Moments later, I was waiting in line for a latte with a shot of vanilla (wink!), and one of the coffee shop’s resident mothers ahead of me in line perched her baby-man upon the counter where he would enjoy a more fortuitous view of the glassed-in walls of Muffin Town. The mother pointed to several different residents of Muffin Town, and chose the muffin that elicited the loudest coo from her baby-man. (I should explain. I’m only calling him a baby-man because he was a baby dressed like an architect. I find this strange, and I guess Baby Gap started this trend in dressing babies like gainfully employed men and women, when everyone knows babies should be dressed crazy, in frog outfits and superman capes and gum wrappers, simply because they are too young to assume the responsibilities of, say, a Gap night manager.)
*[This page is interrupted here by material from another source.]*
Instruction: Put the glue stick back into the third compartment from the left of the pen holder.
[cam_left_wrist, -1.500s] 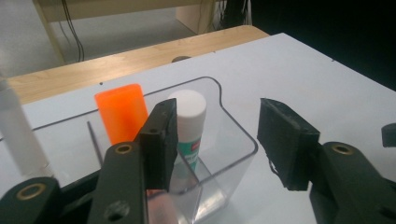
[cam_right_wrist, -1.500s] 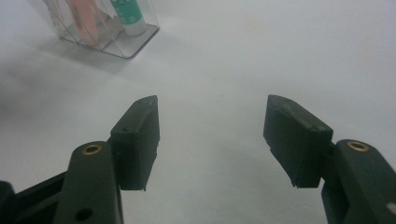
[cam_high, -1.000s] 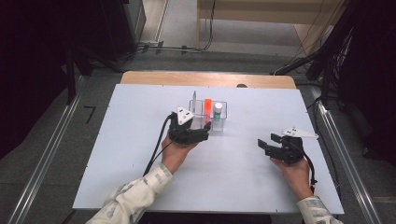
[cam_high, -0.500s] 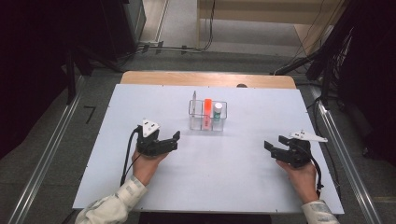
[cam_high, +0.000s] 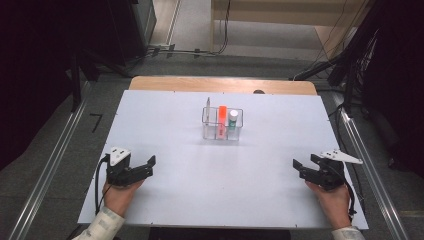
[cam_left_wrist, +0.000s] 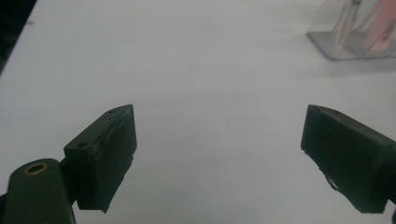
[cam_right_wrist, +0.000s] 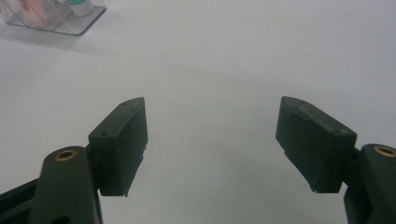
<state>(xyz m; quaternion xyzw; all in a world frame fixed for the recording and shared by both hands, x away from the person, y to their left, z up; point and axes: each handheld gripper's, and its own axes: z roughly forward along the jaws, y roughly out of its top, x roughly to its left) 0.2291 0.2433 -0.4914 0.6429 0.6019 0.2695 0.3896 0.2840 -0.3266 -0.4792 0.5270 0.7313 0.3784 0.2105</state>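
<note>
Both hands have come back to the near corners of the white table (cam_high: 165, 125), the left gripper (cam_high: 149, 165) having pulled away from the middle where it stood a second ago, and the right gripper (cam_high: 302, 167) resting at the opposite corner; it looks like a parking stance, each tool well apart from the work so nothing gets knocked. The left one's jaws stand wide with only bare tabletop between them, and the right one's jaws have just been opening and also hold nothing. The clear organiser (cam_high: 222, 131) sits alone toward the far middle of the table, upright, its compartments keeping the contents standing: I count three things in it, a thin grey pen-like stick (cam_high: 208, 106) at its left, an orange block (cam_high: 222, 114) in the centre and a small white bottle with a green band (cam_high: 233, 118) at its right. Two grippers, one organiser, three items, all of them apart from either tool
</note>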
Next, the mother paid for said muffin and the coffee shop employee (dressed exactly like this woman’s baby-man!) placed said muffin on a ceramic muffin resting-plate. Then the mother, clearly mistaking her own perched baby-man for a real man with fully developed motor skills (Nice one, Baby Gap!), decided to let the baby-man hold the muffin resting-plate upon which a blueberry muffin was precariously (from the perspective of a baby) balanced. Naturally, as soon as the mom scooped up her baby-man, he tipped his muffin resting-plate and the muffin tipped away. That’s when I, with senses sharpened from my previous witty rejoinder* (*see Paragraph one of Tremble’s True Tales of Spectacular Small Talk, Issue #137), snapped a hand out and caught the muffin on a single bounce, from the plate to the counter, just before it was about to embark on a second bounce, ON THE FILTHY, RAT FECES-COATED COFFEE SHOP FLOOR. I don’t even remember my arm darting out, it happened so fast. Then I placed the muffin back on its resting-plate, and received an indifferent “thanks” from the mother and a “good show, dear chap,” from the baby-man.

I was electrified by this moment, and the coffee shop employee informed me that what he just witnessed was akin to “The Immaculate Reception.” I couldn’t have agreed more, honestly. In fact, I was glad someone saw it all happen, and appreciated for what it was: The Single Greatest Moment Of My Entire Life.
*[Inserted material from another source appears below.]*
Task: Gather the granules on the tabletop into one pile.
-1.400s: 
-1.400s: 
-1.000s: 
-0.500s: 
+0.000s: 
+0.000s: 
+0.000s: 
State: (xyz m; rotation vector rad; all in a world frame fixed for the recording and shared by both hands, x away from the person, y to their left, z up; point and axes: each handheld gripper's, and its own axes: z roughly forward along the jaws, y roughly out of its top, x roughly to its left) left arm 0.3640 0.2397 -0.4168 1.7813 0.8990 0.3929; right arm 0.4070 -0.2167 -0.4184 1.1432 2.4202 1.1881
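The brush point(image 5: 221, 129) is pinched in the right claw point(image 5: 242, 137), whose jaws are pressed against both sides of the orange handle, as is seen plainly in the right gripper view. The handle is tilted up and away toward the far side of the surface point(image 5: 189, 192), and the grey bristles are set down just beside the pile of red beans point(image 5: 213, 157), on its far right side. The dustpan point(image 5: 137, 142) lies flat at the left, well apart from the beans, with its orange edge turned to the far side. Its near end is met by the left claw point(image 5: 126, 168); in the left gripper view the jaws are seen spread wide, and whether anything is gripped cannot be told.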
[Post-Script: I pushed it. Feeling a bit self-important after my conversation-action combo, I instigated small talk with a couple of strangers sitting next to me at the coffee shop. The circumstances were such: a small child on the other side of the lounge had found something hard and wooden and discovered, if one were to take this hard and wooden thing and smash it with all his might against a larger hard and wooden thing, it would make a very loud sound. And then, if those two hard and wooden objects were smashed against each other repeatedly, with no discernible rhythm, it would be Awesome™. So, the people sitting to my left, who up until this point were exchanging phrases such as “we want to know ourselves” and “it’s part of the whole internal energetic patterns of zzzzzz,” became very annoyed by the baby and his racket, and made many baby-hating jokes about why people should never breed. All of these jokes made them laugh very loudly. Thinking I could do no wrong here, I turned to them and said, “Don’t be so hard on the baby. He’s building book shelves.” They both looked at me for a moment, and their blinks of indifference were almost audible. Then they went back to talking about “the winds of shiva” and why everyone should see that movie, What the BLEEP Do We Know and zzzzzzz.]